A total of 420 consecutive patients suspected of lung cancer who underwent bronchoscopy were randomly assigned into the pre-biopsy brushing group and post-biopsy brushing group. After enrollment, 58 patients were excluded because they had benign disease (n=34), metastatic malignancy (n=5), uncommon NSCLC (n=7), or they lacked a definitive diagnosis of lung cancer (n=12).

In the end, 362 patients with a definitive diagnosis of lung cancer were analyzed; they were 68.8% male and had a mean age of 57.2 years (range, 26–78 years). The number of patients in the pre-biopsy brushing group was 179, and the number of patients in the post-biopsy brushing group was 183. All patients presented with visible endobronchial abnormalities, which were definitively diagnosed as exophytic tumors in 203 patients (56.1%, 203/362) and as mucosal infiltration in 159 (43.9%, 159/362). Lung cancers were diagnosed based on pathology as squamous cell carcinoma (n=152), adenocarcinoma [99], or SCLC [111]. The two brushing groups did not differ significantly in baseline characteristics of age, gender, endobronchial morphology or tumor type (P>0.05, Table 1).

Table 1 Baseline characteristics of patients
Full table

Diagnostic yield of bronchial brushing combined with forceps biopsy in two groups

We compared the diagnostic yield of pre-biopsy brushing group (pre-biopsy brushings + forceps biopsy + post-biopsy brushings) with the diagnostic yield of post-biopsy brushing group (forceps biopsy + post-biopsy brushings). The pre-biopsy group had a better diagnostic yield, 89.4% (160/179) vs. 78.8% (144/183) (P=0.006).
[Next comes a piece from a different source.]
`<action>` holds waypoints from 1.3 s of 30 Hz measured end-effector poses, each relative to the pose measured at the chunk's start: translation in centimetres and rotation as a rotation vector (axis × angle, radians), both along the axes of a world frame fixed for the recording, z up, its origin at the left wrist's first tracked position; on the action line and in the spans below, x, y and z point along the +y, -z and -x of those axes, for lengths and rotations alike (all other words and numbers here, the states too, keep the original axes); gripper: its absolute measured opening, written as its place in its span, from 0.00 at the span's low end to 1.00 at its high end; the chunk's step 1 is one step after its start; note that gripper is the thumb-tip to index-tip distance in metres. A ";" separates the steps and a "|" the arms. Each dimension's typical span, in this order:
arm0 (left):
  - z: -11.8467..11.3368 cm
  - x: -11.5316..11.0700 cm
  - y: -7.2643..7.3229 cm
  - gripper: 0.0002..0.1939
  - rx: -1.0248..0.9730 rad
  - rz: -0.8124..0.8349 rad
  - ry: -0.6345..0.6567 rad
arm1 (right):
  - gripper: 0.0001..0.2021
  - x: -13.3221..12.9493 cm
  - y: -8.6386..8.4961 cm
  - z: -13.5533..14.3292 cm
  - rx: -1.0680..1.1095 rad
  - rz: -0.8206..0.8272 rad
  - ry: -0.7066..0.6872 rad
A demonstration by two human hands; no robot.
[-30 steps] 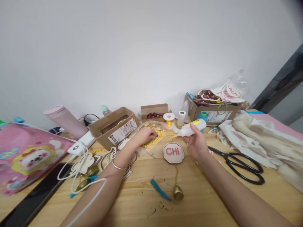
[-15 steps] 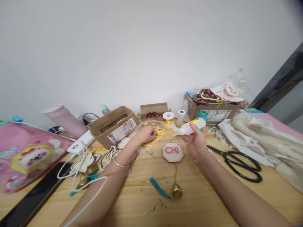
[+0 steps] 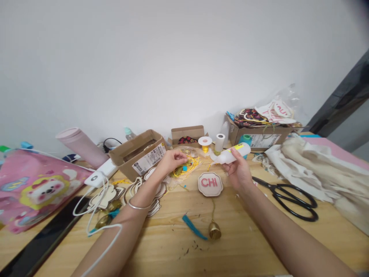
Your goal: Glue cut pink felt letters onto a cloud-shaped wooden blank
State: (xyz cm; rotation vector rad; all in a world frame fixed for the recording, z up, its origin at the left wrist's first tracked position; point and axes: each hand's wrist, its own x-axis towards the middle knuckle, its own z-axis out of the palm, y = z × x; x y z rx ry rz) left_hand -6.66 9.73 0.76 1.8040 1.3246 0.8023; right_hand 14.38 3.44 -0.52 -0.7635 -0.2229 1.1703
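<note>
My right hand (image 3: 239, 169) is wrapped round a white glue bottle (image 3: 235, 154) with a yellow label, tilted so its nozzle points left. My left hand (image 3: 173, 161) hovers over a clear bag of tangled yellow cords (image 3: 190, 165), thumb and fingertips pinched together. Whether a cord is between them is too small to tell. A blue bit shows just below these fingertips. Between and below the hands lies a scalloped plaque (image 3: 210, 184) with pink "CHI" letters. From it a cord runs down to a brass bell (image 3: 214, 230), and a blue tassel (image 3: 194, 227) lies beside the bell.
Black scissors (image 3: 288, 196) and cream cloth (image 3: 314, 165) lie on the right. Behind stand an open carton (image 3: 141, 154), a yellow thread spool (image 3: 205, 143) and a filled box (image 3: 259, 136). Wooden cutouts (image 3: 103, 198), a white cable (image 3: 111, 246) and a phone (image 3: 43, 234) are left.
My left hand has drawn back slightly to the left, its fist loosening into a fingertip pinch. The glue bottle stays in my right hand, almost unmoved.
</note>
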 end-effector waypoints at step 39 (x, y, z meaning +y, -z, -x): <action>-1.8 -9.2 2.5 0.07 0.301 -0.362 0.550 | 0.22 -1.3 -0.7 0.7 -1.092 0.041 -0.041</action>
To determine whether the diagnostic yield is higher depending on whether the brushing is performed before or after biopsy, both sequences of steps were tested. Forceps biopsy alone gave a similar diagnostic yield in the pre-biopsy brushing group (132/179, 73.7%) and in the post-biopsy brushing group (132/183, 72.1%; P=0.901).

The diagnostic yield when bronchial brushing before or after biopsy was combined with forceps biopsy was significantly higher than when only bronchial biopsy was performed. This result was observed in the pre-biopsy brushing group: pre brushing + biopsy vs. biopsy alone, 87.1% (156/179) vs. 73.7%, χ²=10.23, P=0.001; post brushing + biopsy vs. biopsy alone, 81.9% (149/179) vs. 73.7%, χ²=4.782, P=0.029. A similar result was obtained in the post-biopsy brushing group: post brushing + biopsy vs. biopsy alone, 78.8% (144/183) vs. 72.1%, χ²=4.43, P=0.035. Pre-biopsy brushing combined with forceps biopsy in the pre-biospy group produced higher diagnostic yield than post-biopsy brushing combined with forceps biopsy in the post-biopsy group when compared between two groups, 87.1% vs.78.8%, χ²=4.57, P=0.033.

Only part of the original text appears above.